Flow Cytometry is generally understood to provide recognition of biomarkers (proteins, genes, small molecules) in individual cells on the basis of optical detection of stimulated emission from fluorescent tags bound to affinity products (antibodies, oligonucleotides, aptamers) that bind to the biomarkers. Indeed, Fluorescence Activated Cell Sorting, FACS, explicitly recognizes that fluorophores are innate to the method. The majority of flow cytometers are used for analysis; a minority are used for sorting intended to purify cell populations, and a subset of FACS applications takes advantage of sorting for cell population purification or so that the collected cells can be stripped and re-labeled for subsequent complementary assay.

"If at first the idea is not absurd, then there is no hope for it."
A. Einstein

Multiplex fluorescent assays in typical use are limited to about 4- or 5-plex due to overlap of the fluorescent signals, as shown below. There are reports, and intense development, of higher-order multiplex fluorescent assays (as many as 17 have been reported) through the use of time-delayed excitation and detection, use of quantum dots in combination with fluorophores and other means. Extension to more than, say, 20-plex seems to be unlikely, and the practitioners generally admit that more than 10-plex, possible on some commercial instruments, requires heroic experimental design to account and correct for the overlap.

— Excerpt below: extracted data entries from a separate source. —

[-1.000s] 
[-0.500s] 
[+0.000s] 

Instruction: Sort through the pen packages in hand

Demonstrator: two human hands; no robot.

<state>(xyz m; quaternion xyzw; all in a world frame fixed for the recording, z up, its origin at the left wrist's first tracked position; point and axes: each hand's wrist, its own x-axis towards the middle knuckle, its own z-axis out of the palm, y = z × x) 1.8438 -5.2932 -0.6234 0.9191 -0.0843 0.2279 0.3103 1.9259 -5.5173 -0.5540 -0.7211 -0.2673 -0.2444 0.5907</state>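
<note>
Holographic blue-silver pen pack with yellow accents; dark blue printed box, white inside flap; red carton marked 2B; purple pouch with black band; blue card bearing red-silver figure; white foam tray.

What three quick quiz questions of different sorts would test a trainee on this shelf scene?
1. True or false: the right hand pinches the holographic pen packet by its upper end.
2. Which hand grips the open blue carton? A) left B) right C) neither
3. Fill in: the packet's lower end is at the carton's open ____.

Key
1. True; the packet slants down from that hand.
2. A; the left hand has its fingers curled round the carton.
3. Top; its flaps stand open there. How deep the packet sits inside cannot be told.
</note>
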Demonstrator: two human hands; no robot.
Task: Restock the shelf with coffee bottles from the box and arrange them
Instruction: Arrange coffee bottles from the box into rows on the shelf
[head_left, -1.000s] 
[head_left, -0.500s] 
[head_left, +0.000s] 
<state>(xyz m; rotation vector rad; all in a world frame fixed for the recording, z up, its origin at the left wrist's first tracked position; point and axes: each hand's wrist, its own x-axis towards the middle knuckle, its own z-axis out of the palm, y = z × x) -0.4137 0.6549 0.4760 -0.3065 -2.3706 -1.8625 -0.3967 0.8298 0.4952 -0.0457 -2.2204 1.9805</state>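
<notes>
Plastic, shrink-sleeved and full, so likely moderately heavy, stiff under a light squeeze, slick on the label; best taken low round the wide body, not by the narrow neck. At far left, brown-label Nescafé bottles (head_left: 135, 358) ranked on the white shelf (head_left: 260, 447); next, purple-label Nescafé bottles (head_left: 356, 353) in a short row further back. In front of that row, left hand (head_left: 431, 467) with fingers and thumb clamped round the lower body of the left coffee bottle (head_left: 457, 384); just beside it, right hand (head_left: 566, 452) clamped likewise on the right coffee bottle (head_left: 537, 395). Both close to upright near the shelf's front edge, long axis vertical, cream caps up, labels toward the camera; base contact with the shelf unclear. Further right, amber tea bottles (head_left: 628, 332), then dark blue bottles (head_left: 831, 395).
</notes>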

Overlay of emission spectra of 8 fluorophores (shaded) and 8 quantum dots (lines). The substantial overlap into neighbor detection channels requires significant, time-consuming and error-prone compensation.

A new technology provides a transformative leap in the capability of quantitative massively multiplexed cell assay. Called Mass Cytometry, it is premised on the use of elements, or stable isotopes, as tags instead of fluorophores, with measurement of the tags using an Inductively Coupled Plasma Mass Spectrometer (ICP-MS). The advantage lies in the large number of available elements and stable isotopes (potentially greater than 100), the high resolution of the mass spectrometer between detection channels, and the large dynamic range (linearity) of detection of the ICP-MS (9 orders of magnitude for current commercial quadrupole-based systems for solution analysis).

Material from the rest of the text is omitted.